Senin, 07 Oktober 2013

Angin Liar Retak

Malam remang melantunkan lagu lamanya, dingin berkesepian, menakutkan. Tak tahukah engkau, saat ini bintang dilangit lagi bermuram durja, disaput mendung menggantung, tak henti hentinya merengek rengek pada rembulan, agar segera diturunkan serinai hujan. Sebahagia akukah engkau, yang bermalam dengan sepotong daging kambing rebus, kuah belimbing berbacam ikan sepat kering dan saos wijen. Hidup ini agak liat memang, tapi kalau engkau mengunyahnya dengan pelan dan hati hati, tak ada kenikmatan yang tak bisa dikecap. Jangan dikenang. Siapa yang menghujat? Entahlah, kebosanan kadang sering datang tanpa diundang. Siapa takut? Kejenuhan bisa jadi membawa nikmat bila sempat kau hantarkan beserta sekaleng bir dan sebungkus popcorn rasa pedas. Lupakan semuanya, kekasih yang malas berdandan lagi, setelah puas mengarungi berlekuk kenikmatan berhidup ranjang. Ayo tunggu apalagi, kekasih lama menanti di perempatan jalan. Bagaimana dengan kenangan ikan panggang di pantai lapuk, bukankah baunya terasa gurih dan menantang. Dimana para pecundang? Lupakan saja, toh permainan hidup tak boleh dibawa ke tempat tidur, apalagi mempermasalahkan dengkur kekasih yang kelelahan. Bagaimana dengan anak anak? Wah, biarkan saja, mereka adalah dunia kecil kita, yang merasa tak memilikinya tanpa tangisan merajuk, merengek, memanja.

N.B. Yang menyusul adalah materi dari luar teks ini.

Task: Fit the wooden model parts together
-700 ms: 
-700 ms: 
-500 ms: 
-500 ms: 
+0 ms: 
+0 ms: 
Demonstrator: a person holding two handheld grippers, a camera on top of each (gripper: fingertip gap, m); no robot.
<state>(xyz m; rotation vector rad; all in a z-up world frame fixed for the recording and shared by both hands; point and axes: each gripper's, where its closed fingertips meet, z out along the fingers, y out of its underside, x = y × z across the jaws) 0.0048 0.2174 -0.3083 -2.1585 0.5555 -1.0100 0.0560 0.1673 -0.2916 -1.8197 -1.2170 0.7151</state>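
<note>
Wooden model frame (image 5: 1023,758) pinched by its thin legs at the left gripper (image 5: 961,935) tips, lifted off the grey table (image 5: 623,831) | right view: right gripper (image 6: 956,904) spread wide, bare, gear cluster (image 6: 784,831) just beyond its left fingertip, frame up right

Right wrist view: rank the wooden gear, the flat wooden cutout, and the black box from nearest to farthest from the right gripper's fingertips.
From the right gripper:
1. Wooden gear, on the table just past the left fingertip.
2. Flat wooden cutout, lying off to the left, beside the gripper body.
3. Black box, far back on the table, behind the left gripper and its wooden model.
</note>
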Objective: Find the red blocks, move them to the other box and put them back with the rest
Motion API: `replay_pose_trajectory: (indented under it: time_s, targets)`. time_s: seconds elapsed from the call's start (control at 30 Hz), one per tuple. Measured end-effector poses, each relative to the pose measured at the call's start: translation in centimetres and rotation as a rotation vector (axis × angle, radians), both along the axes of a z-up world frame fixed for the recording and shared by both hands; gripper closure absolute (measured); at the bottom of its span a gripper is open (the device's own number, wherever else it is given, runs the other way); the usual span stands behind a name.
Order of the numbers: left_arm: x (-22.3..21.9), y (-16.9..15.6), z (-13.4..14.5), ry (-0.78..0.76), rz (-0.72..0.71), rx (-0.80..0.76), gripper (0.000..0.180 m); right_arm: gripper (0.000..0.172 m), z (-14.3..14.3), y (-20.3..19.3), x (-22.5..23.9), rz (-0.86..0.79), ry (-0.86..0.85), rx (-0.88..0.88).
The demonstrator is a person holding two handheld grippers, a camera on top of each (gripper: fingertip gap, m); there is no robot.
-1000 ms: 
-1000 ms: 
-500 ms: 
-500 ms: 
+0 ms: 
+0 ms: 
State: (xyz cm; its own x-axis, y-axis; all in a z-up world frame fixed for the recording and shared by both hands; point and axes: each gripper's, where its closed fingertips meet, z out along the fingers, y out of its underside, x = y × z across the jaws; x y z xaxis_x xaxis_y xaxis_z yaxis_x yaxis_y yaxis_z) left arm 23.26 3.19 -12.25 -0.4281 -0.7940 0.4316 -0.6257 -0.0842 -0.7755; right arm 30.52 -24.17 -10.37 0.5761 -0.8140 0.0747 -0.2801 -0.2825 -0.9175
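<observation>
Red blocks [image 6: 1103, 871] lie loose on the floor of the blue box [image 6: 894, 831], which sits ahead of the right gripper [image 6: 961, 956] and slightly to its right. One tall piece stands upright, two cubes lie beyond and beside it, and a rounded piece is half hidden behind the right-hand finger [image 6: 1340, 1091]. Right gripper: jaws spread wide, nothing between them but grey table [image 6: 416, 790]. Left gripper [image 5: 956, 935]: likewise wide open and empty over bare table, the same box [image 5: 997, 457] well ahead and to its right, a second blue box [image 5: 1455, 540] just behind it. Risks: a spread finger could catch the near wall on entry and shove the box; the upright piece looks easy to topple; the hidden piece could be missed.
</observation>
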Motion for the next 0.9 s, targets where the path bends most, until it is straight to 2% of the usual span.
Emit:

Kekasihku, katanya dengan menggelayutkan selingkar tangannnya yang kukuh dan sedikit ramping, masak apa kita hari ini, atau kita serahkan saja sementara, pada koki langganan kita, nan gendut dan sedikit menjengkelkan, kala merasa hidangannya belum sempurna benar, sementara tangan kita tak sabar, ribut melulu memainkan sendok garpu di meja pesanan. Segeralah berangkat dewasa wahai kekasih kecilku, kapan kita bersua. Aku sudah tak ragu menunggu, sebait puisi, segelas sampanye, sepotong daging panggang, cukup untuk menorehkan kenangan runyam pada malam purnama menjelang. Katanya, tak suka daging panggang, baunya yang mengundang dan meranggas selera, serasa membuatku selalu ingin berlarian di padang rumput ilalang sepi. Sebaiknya kita menepi saja, disini sudah terasa lapang, segera lepas seleramu, jangan sampai aku memendam makian yang tak berkesudahan.